Antimatière en laboratoire

Les particules de l'espace interplanétaire arrivant dans l'atmosphère y subissent des collisions et modifient ainsi l'énergie des particules qu'elles rencontrent. Si leur vitesse est suffisante, elles peuvent créer des paires électron- positon au cours de ces chocs, en libérant leur énergie cinétique. Ce sont les positons créés par ce processus qui ont été observés par Anderson.

Emilio Segrè - crédits : Keystone/ Getty Images

Emilio Segrè

C'est seulement en 1955 que Owen Chamberlain, Emilio Segrè et leurs collaborateurs ont pu, grâce au grand accélérateur de Berkeley, en Californie, le Bevatron, mettre en évidence l'antiproton. En effet, pour produire une antiparticule dans un milieu uniquement constitué de matière, il faut pouvoir réaliser la conversion d'une forme d'énergie pour fabriquer une paire particule-antiparticule. L'énergie nécessaire pour créer une paire proton-antiproton doit être, au moins, supérieure à deux fois l'énergie au repos (E) du proton. E est donnée par la formule d'Einstein E = mc2, m étant la masse du proton, c la vitesse de la lumière dans le vide. On a m = 1,6 × 10—27 kilogramme, d'où E = 1,5 × 10—10 joule, soit approximativement 0,94 gigaélectronvolt (le gigaélectronvolt, ou GeV, vaut un milliard d'électronvolts). Pour pouvoir mettre en évidence un antiproton, il fallait donc disposer d'une machine assez puissante pour accélérer des particules à des énergies supérieures au gigaélectronvolt. Dans l'expérience de Berkeley, une mince feuille de cuivre était bombardée par un jet de protons de 6,2 GeV. Des paires proton-antiproton étaient produites. On a mesuré la masse et la charge de l'antiproton. Comme la théorie le prédit, sa masse est la même que celle du proton, et sa charge est opposée.

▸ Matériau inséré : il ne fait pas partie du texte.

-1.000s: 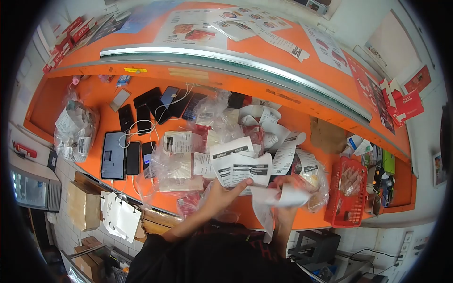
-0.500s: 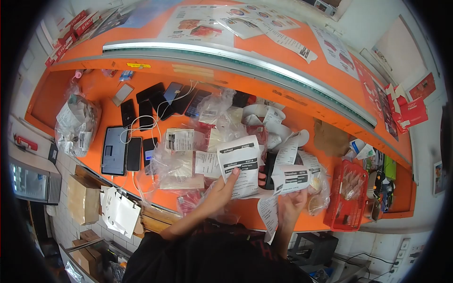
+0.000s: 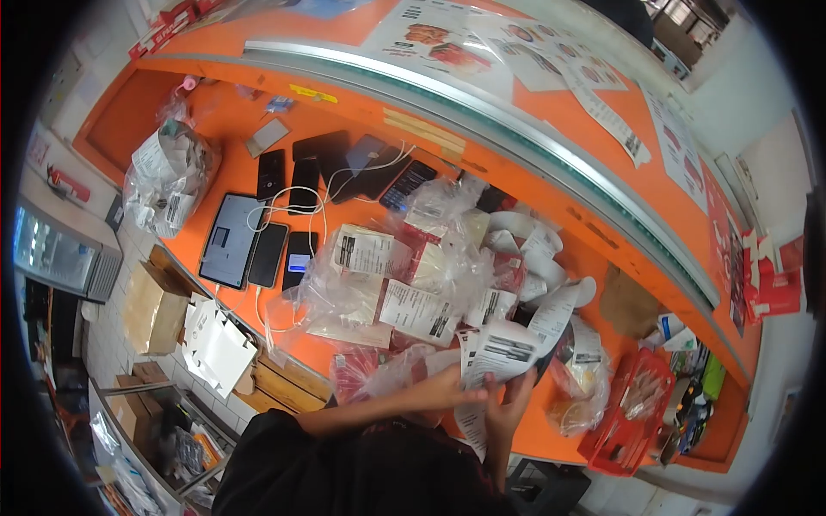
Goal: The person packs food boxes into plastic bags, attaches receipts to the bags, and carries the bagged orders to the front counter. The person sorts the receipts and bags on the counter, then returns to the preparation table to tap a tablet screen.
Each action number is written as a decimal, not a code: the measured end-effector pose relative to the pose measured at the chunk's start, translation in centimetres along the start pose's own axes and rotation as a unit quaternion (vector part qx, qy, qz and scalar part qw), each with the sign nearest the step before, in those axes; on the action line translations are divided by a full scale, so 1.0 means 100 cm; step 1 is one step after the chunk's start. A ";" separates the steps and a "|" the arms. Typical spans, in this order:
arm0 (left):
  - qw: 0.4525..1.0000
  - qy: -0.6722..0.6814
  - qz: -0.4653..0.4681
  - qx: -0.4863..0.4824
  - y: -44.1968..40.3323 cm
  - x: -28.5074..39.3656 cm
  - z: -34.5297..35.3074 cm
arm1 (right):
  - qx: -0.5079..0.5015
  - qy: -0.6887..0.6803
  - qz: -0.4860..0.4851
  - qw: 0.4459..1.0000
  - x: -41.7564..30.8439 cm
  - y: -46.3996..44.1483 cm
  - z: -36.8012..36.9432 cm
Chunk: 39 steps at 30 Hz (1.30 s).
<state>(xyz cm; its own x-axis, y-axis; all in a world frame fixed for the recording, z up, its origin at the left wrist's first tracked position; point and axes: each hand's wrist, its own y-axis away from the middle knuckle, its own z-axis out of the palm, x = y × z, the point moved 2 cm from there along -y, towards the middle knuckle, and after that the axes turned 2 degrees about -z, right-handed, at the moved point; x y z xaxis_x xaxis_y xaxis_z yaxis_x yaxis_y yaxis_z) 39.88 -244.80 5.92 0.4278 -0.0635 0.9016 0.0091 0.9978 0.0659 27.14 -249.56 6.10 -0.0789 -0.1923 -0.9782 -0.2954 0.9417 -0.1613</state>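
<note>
Printed paper receipts (image 3: 506,346) are bunched upright between my two hands, their upper edges curling and slightly blurred. My left hand (image 3: 454,389) comes in from the left, closed at the lower left edge of the bunch. Close beside it, my right hand (image 3: 508,404) grips the lower right part, thumb in front. A long receipt strip (image 3: 471,426) hangs below between the hands. Behind them, clear plastic bags with receipts (image 3: 417,310) lie heaped on the orange counter (image 3: 185,245). A curled receipt strip (image 3: 555,314) rises just right of the bunch.
Several phones (image 3: 270,255) and a tablet (image 3: 231,241) with white cables lie on the left. A plastic bag of crumpled paper (image 3: 168,181) stands at the far left. To the right are a filled bag (image 3: 581,378) and a red basket (image 3: 624,421). A glass-edged shelf (image 3: 482,120) overhangs the back.
Both hands have come together, joining the receipts they held apart into one bunch. My left hand moved right and down. The whole view has turned and shifted.
</note>
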 end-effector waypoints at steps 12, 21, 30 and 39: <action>0.977 0.161 -0.130 0.041 -0.041 -0.010 0.024 | -0.103 -0.009 0.220 0.970 0.030 0.012 -0.048; 0.928 0.313 -0.186 0.078 -0.074 -0.028 0.037 | -0.111 0.055 0.339 0.933 0.041 0.044 -0.107; 0.874 0.328 -0.243 0.265 -0.021 -0.158 -0.002 | -0.208 0.050 0.366 0.905 0.093 0.089 -0.113; 0.919 0.110 -0.364 0.108 0.011 -0.141 -0.011 | -0.219 0.245 0.305 0.894 0.163 0.097 -0.118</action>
<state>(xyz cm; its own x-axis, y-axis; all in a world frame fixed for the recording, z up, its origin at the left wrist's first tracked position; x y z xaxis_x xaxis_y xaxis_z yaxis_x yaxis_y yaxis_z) 34.85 -242.81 -7.19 0.5513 -0.6833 0.4787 0.1963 0.6639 0.7216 11.73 -246.81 -9.84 -0.7289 0.1212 -0.6738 -0.3909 0.7343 0.5550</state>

L'étude de l'antimatière en laboratoire a beaucoup progressé depuis les expériences d'Anderson et de Segrè mettant en évidence les premières antiparticules. Pour presque toutes les particules élémentaires connues actuellement, on a pu observer l'antiparticule correspondante. Comme au proton est associé l'antiproton, au neutron correspond l'antineutron, au neutrino l'antineutrino, et la conversion de l'énergie cinétique d'une particule en une paire particule-antiparticule est fréquemment observée. Certaines nouvelles particules, comme celles contenant le quark c, dit « charmé », ont été découvertes directement en association avec leur antiparticule. On a même réussi à fabriquer quelques antinoyaux tels l'antideutérium (1 antiproton et 1 antineutron) et l'antihélium-3 (2 antiprotons et 1 antineutron).

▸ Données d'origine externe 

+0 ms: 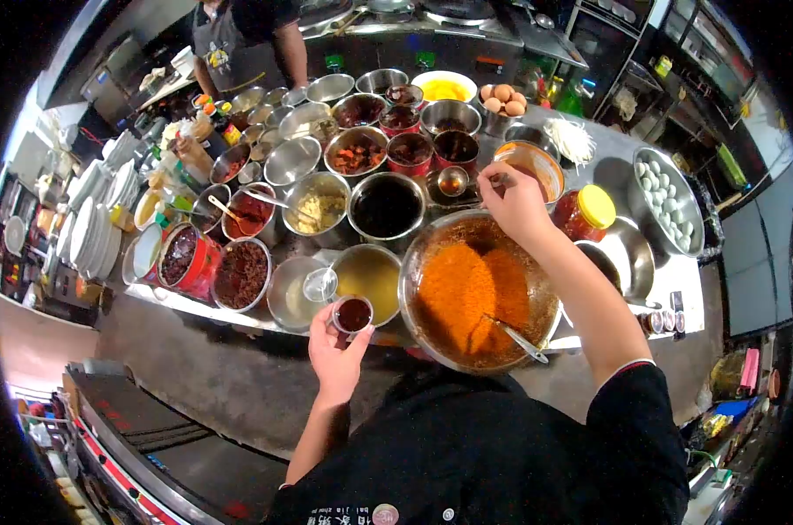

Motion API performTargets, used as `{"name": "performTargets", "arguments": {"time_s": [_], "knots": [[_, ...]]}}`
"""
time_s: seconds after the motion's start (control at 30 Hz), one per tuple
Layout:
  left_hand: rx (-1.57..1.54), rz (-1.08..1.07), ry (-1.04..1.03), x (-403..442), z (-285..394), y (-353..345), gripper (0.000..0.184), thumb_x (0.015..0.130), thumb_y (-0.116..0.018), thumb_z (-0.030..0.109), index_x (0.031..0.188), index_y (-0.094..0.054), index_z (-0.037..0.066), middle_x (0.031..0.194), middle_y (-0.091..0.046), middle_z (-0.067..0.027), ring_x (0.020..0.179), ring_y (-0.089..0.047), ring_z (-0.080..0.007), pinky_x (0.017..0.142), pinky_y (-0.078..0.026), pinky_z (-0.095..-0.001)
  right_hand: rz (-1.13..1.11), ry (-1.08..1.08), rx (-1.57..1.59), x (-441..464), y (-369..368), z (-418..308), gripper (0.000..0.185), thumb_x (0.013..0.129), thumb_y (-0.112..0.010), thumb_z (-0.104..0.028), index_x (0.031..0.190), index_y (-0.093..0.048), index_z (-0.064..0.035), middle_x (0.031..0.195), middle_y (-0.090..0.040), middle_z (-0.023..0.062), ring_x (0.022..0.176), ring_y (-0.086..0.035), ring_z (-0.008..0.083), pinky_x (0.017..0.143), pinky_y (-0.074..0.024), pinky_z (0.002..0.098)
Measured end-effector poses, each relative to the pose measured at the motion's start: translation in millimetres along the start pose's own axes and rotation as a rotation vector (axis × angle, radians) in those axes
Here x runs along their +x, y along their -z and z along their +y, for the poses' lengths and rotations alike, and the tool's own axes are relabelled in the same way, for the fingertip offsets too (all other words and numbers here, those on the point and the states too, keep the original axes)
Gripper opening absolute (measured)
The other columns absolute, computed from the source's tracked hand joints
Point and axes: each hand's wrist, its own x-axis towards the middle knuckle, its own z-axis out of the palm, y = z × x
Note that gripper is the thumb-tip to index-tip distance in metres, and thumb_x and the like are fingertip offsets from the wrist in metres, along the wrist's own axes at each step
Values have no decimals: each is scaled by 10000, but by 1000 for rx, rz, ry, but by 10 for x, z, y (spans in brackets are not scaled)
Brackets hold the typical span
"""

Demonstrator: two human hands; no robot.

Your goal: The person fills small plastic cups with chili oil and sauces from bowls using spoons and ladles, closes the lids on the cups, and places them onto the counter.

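My left hand [335,350] is wrapped round a small cup [354,315] of dark red-brown sauce, near the table's front edge beside a bowl of yellowish liquid [368,278]. My right hand [512,201] is closed in a pinch over the back of the large mixing bowl [408,289]. It appears to grip the handle of a small ladle [452,181] with brown liquid in it, though the fingers hide most of the handle. Orange-red seasoning [458,293] fills much of the mixing bowl, and a metal spoon [521,339] rests in it.
Several metal bowls of sauces and a pot of black liquid [386,206] crowd the table. At right are a yellow-lidded jar [596,206] and a basin of pale eggs [668,197]. Stacked plates [94,241] stand left. Across the table is another person [248,48].
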Motion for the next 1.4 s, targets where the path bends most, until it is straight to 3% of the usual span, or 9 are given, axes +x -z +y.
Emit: {"name": "performTargets", "arguments": {"time_s": [0.23, 0.57, 0.63, 0.8, 0.9, 0.93, 1.17, 1.3, 1.4], "knots": [[-3, 9, -13, 20, -62, 50, 530, 731, -672, -59, 1184, -399, -29, 1094, -569, -126, 1010, -573, -182, 878, -459, -294, 27, -264, 135, -51, 143, -398, 128, 863, -591, -126, 886, -567, -3, 668, -624, 82, 582, -613, 131, 556, -474, 268], [12, 30, 23, 118, -143, 100, 550, 718, -698, -26, 1185, -408, -38, 1111, -564, -124, 1014, -573, -178, 891, -456, -290, -155, -251, 435, -511, 121, -1267, 140, 902, -542, -114, 900, -536, 26, 768, -600, 97, 657, -606, 141, 597, -509, 262], [26, 97, 29, 120, -144, 81, 494, 717, -710, -1, 1144, -463, -20, 1055, -582, -114, 947, -600, -165, 836, -492, -284, -180, -145, 535, -658, 62, -1377, 129, 904, -533, -104, 900, -536, 25, 767, -600, 100, 666, -605, 149, 606, -509, 267], [-35, 72, -17, 109, -267, 185, 521, 707, -728, 17, 1150, -456, -24, 1039, -583, -113, 959, -600, -174, 832, -494, -288, -327, 99, 250, -961, -15, -1493, 76, 849, -561, 5, 920, -569, 31, 782, -625, 103, 686, -620, 132, 626, -505, 249], [-112, 33, -34, 136, -305, 223, 564, 721, -700, -28, 1195, -395, -43, 1108, -564, -140, 998, -586, -192, 883, -473, -295, -474, 442, 71, -990, -12, -1618, 211, 742, -618, 88, 938, -571, 24, 799, -611, 145, 714, -629, 239, 642, -500, 296], [-106, 24, -45, 135, -306, 238, 575, 717, -702, -32, 1200, -389, -40, 1114, -556, -138, 997, -586, -194, 890, -471, -298, -522, 490, 49, -1001, 0, -1685, 269, 699, -639, 81, 950, -573, 11, 843, -602, 150, 744, -619, 290, 656, -496, 325], [-148, 78, -36, 126, -306, 284, 596, 707, -706, -38, 1206, -381, -36, 1125, -545, -121, 1021, -571, -196, 911, -466, -302, -515, 782, -164, -1107, 57, -1723, 324, 682, -650, 45, 994, -580, -2, 881, -590, 154, 739, -602, 313, 613, -490, 353], [-93, 36, -58, 111, -191, 378, 613, 701, -704, -48, 1218, -375, -33, 1150, -527, -129, 1036, -563, -194, 908, -467, -303, -329, 666, -131, -1174, -75, -1506, 257, 732, -614, 75, 977, -579, 5, 836, -601, 137, 711, -613, 265, 615, -494, 315], [-136, 73, -83, 77, -159, 392, 735, 681, -710, -63, 1291, -303, -5, 1168, -496, -152, 1037, -563, -200, 896, -474, -317, -194, 106, 123, -1268, -361, -1246, 136, 800, -594, 55, 930, -580, 14, 759, -610, 113, 658, -612, 164, 626, -494, 262]]}}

Un autre succès est que l'antimatière est produite en quantité suffisante pour pouvoir alimenter des faisceaux d'accélérateurs de particules. Dans les collisions de protons très rapides contre des noyaux, on produit, entre autres particules, des antiprotons, qui sont séparés par un champ magnétique des particules neutres ou positives produites. On obtient ainsi des faisceaux dits secondaires utilisés dans des expériences de diffusion d'antiprotons sur des protons ou sur des noyaux. Malheureusement, l'intensité et la pureté des faisceaux secondaires d'antiprotons laissent beaucoup à désirer, ce qui rend les mesures physiques imprécises. En particulier, les antiprotons sont noyés dans une quantité très abondante de pions négatifs. De plus, l'intensité des antiprotons décroît rapidement avec leur vitesse, ce qui limite l'utilisation des faisceaux dans le domaine des basses énergies.

Pour pallier ces inconvénients, le C.E.R.N., dont le siège est à Genève, et qui regroupe la plupart des pays d'Europe de l'Ouest (et, plus récemment, quelques pays de l'Est), a décidé, à la fin des années 1970, un vaste programme de production, de stockage et d'utilisation[...]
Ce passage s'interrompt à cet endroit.